As in all the best ensemble pictures, the performances of other actors inform each individual turn as well. In a great moment backstage Yolanda, realizing Rhonda is upset about a story they've been retelling, sings an old familiar tune and embraces her sister. When the tune ends, Rhonda tearfully says "singing is the only thing that ever puts me right". She's talking about herself but in Meryl's exuberant, silly, and vocally powerful stage performance that follows, you realize the same is true for her. They're peas in this showbiz pond. Singing also puts Yolanda right.



In so many melancholy and bittersweet ways Robert Altman's last film was a farewell. Casting America's most enduring Great Actress in this role made it sweeter. In the film's last scene the sisters and friends gab around a table about the departed radio  show. Yolanda, giggling and reminiscing, is determined to jumpstart a farewell tour...

I love doing that last show. I just wanna do one last show and then another until I'm in a wheelchair. I just wanna keep doing 'em. 

The Angel of Death (Virginia Madsen) enters this final sequence and smiles benevolently at these principal players corking Yolanda's infectiously loud joy.
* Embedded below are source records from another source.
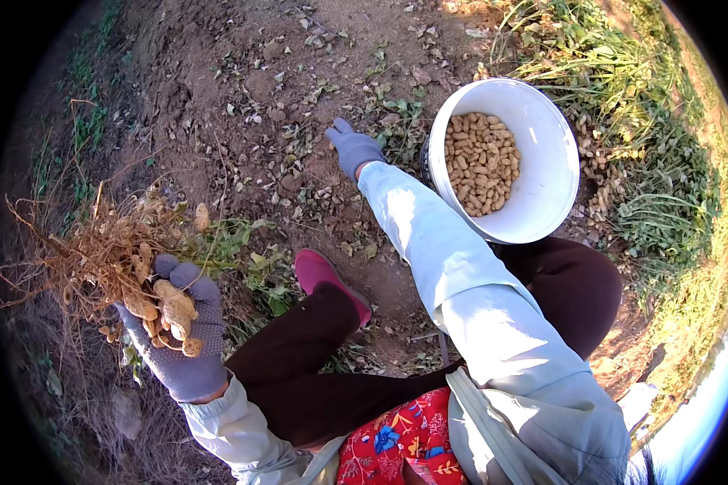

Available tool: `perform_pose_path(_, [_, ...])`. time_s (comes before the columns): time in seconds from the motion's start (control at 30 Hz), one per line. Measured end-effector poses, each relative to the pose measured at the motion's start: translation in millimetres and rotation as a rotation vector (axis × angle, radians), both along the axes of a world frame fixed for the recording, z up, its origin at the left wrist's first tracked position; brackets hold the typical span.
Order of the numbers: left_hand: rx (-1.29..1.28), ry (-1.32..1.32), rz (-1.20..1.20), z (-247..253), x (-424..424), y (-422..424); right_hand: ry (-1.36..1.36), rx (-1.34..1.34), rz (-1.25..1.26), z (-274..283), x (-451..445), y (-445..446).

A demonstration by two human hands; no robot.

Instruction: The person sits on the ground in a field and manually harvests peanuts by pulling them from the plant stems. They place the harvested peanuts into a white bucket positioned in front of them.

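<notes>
My left hand [188,327], in a grey dotted glove, grips a pulled peanut plant by its dry brown roots [91,242]. Several peanut pods [176,306] hang from the roots across the palm and fingers. Leafy green stems [236,242] trail to the right of the bunch. My right hand [355,145], also gloved, reaches out over the soil just left of a white plastic bucket [543,170]. Its back faces up and two fingertips stand slightly apart; the palm side is hidden. Inside the tilted bucket lies a heap of loose peanuts [482,163].
Bare soil [249,115] with scattered dry leaves spreads in front of me. Pulled plants with green leaves [643,145] lie right of the bucket, with more peanuts [600,182] among them. A pink shoe [327,279] is planted between my hands. My other knee [570,285] is beside the bucket.
</notes>
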State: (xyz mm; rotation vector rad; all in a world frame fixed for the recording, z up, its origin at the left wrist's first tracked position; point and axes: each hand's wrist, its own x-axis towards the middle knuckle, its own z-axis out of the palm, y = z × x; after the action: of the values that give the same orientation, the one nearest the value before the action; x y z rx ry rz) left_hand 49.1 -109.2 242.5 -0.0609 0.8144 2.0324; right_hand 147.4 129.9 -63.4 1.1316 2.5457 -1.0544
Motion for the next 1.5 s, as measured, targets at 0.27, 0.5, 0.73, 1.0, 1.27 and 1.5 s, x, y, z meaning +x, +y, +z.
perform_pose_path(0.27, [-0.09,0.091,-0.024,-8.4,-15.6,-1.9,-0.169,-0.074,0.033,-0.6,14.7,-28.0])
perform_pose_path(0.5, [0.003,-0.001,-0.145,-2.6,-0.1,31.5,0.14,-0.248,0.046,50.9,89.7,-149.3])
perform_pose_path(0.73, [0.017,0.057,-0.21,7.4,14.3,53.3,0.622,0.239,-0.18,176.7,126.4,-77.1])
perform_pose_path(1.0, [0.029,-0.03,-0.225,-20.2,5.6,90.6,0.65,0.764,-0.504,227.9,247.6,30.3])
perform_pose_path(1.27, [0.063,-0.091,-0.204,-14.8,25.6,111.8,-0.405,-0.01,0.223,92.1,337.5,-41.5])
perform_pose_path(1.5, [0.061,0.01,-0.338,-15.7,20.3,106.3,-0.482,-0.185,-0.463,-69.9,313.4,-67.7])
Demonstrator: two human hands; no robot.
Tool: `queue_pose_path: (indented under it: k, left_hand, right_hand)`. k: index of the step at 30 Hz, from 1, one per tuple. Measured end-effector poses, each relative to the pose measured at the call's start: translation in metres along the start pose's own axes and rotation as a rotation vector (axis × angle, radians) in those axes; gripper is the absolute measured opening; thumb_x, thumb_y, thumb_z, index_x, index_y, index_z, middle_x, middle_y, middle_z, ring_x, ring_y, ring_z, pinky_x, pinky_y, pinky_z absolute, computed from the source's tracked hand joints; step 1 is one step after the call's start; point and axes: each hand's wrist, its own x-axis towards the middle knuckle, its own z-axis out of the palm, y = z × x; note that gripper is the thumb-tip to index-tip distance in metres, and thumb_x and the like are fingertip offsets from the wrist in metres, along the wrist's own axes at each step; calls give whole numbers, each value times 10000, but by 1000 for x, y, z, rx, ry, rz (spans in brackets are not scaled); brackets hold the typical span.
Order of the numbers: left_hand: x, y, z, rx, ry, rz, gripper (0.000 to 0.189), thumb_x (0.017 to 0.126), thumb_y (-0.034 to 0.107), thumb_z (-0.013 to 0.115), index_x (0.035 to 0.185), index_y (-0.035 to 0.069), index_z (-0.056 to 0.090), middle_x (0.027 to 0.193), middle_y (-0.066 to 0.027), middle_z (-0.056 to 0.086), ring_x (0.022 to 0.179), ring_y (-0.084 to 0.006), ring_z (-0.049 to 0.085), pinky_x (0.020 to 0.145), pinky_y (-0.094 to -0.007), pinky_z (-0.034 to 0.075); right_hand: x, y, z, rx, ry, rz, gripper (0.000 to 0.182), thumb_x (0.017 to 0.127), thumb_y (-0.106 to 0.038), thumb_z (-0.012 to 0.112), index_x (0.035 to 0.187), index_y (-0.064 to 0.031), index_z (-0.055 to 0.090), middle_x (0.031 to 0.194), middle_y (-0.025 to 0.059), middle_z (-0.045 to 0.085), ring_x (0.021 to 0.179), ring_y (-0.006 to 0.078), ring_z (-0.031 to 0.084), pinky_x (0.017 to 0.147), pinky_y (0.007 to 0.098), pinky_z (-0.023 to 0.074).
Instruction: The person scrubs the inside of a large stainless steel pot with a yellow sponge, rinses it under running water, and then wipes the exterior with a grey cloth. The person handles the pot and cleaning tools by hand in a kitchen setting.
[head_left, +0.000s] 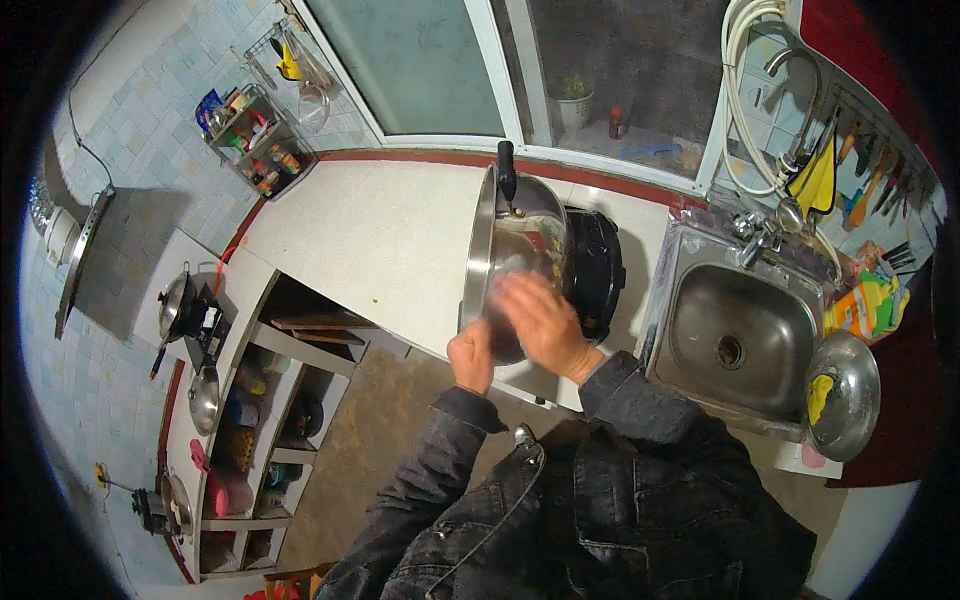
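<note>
A large steel pot or wok with a black handle is tilted up on its side on the white counter. Its shiny surface carries reflections. My left hand is closed at its near rim, thumb side up, and seems to grip the edge. Blurred by motion, my right hand is against or just before the shiny surface, fingers stretched; whether it holds something cannot be told. Behind the pot, on its right, stands a black round appliance, partly hidden.
A steel sink lies to the right, with a metal basin holding a yellow thing at its right edge. A wire spice rack stands in the back left corner. Open shelves and a stove with a pan are on the left.
</note>
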Motion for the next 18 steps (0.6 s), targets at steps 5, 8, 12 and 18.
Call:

You realize immediately that one day all of us will give our last performance. One day all of these actors will be gone, even this beloved goddess of the cinema. Feel free to tear up. It's a testament to the film that the feeling is still somehow a good one.

Meryl Streep is now in her mid sixties. She's been knocking performances out of the park for nearly 40 years on the screen. She'll keep giving one last great performance until they put her in a wheelchair. She's gonna keep giving 'em.